Pedigree analysis of alpha-L-fucosidase gene mutations in a fucosidosis family

Abstract

Fucosidosis is an autosomal recessive lysosomal storage disease resulting from absence of alpha-L-fucosidase activity. Lymphoid cell lines from two siblings with fucosidosis and a healthy individual (control) had alpha-L-fucosidase mRNA of normal size (2.3 kb) but the level of alpha-L-fucosidase mRNA in the patients' cells was reduced. cDNA was prepared and amplified from alpha-L-fucosidase mRNA of lymphoid cells of the patients, their carrier parents, and the control. Direct DNA sequencing demonstrated three mutations in the fucosidosis family. One mutation, C1282-->T, changed the codon (CAA) for Gln-422 to a stop codon (UAA). This mutation was heterozygous (C and T) in the patients and their father and independently confirms an earlier report (J. Mol. Neurosci. (1989) 1, 177). Another mutation, C247-->T, changed the codon (CAG) for Gln-77 to a stop codon (UAG) and was heterozygous (C and T) in the patients and their mother.
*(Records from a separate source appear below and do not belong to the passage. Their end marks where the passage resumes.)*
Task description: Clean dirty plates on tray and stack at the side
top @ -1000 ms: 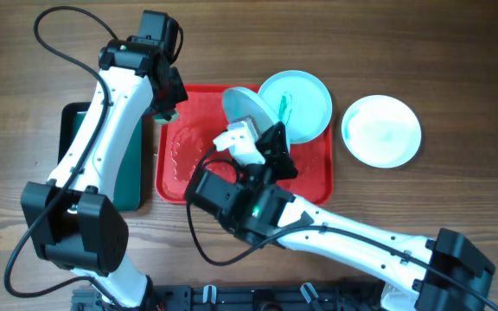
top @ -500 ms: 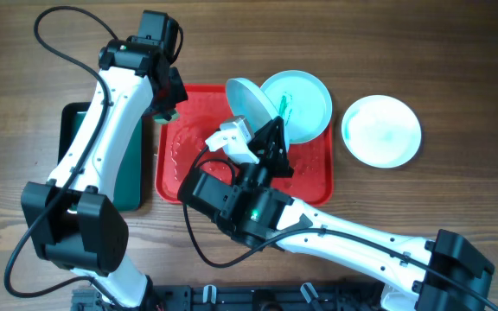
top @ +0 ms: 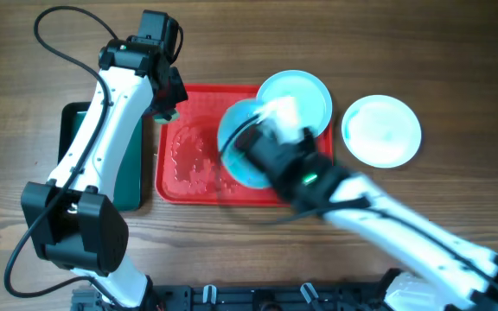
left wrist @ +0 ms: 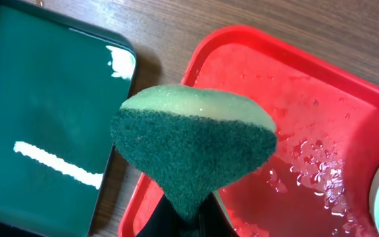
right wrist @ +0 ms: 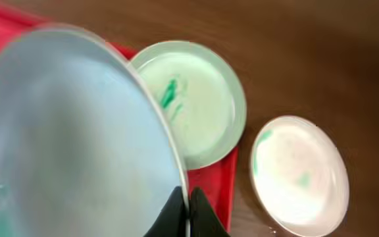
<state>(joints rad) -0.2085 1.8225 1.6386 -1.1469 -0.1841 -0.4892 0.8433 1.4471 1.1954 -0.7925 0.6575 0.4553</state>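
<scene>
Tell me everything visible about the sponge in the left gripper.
The sponge has a dark green scouring face toward the wrist camera and a paler yellow-green foam layer behind. The left gripper pinches its lower end between the jaws, so it fans into a rounded wedge. It hangs over a corner of the red tray, beside the green tray, apparently touching neither.

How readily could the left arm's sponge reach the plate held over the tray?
Probably yes. Only wet tray lies between the sponge in the left gripper and the held plate. The right gripper grips the plate's rim, and that arm covers its right side; the left side looks open.
</scene>
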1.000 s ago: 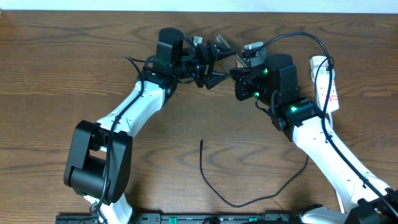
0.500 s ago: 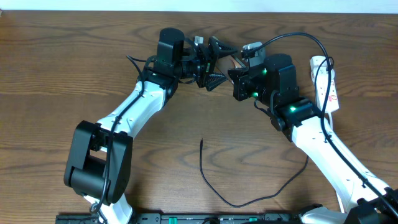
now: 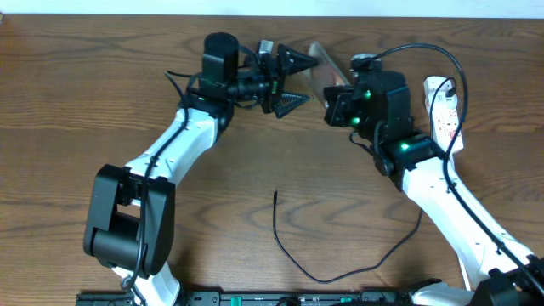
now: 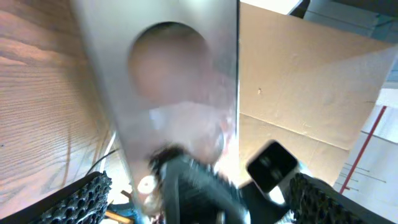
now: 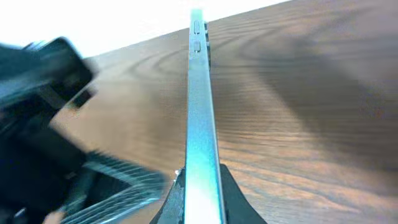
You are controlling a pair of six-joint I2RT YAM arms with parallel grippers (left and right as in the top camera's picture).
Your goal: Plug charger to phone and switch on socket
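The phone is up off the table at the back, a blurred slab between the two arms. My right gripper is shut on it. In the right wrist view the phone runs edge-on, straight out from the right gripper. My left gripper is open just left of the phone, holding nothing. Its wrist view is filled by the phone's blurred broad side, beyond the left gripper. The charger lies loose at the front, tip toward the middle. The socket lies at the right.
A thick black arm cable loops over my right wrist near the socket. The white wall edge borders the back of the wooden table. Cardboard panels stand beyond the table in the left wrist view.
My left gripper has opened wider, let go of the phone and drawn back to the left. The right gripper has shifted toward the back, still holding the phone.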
The third mutation, A860-->G, changed the codon CAG for Gln-281 to the codon (CGG) for Arg and was heterozygous (A and G) in the patients but homozygous in their father. alpha-L-Fucosidase activity in cells of the father was 37% of controls indicating that homozygosity of the A860-->G mutation did not cause an absence of alpha-L-fucosidase activity and fucosidosis. This mutation probably results in a normal polymorphic variant of alpha-L-fucosidase. It is proposed that the combination of the C247-->T mutation on the maternal allele of the alpha-L-fucosidase gene and the C1282-->T mutation on the paternal allele caused fucosidosis in the patients.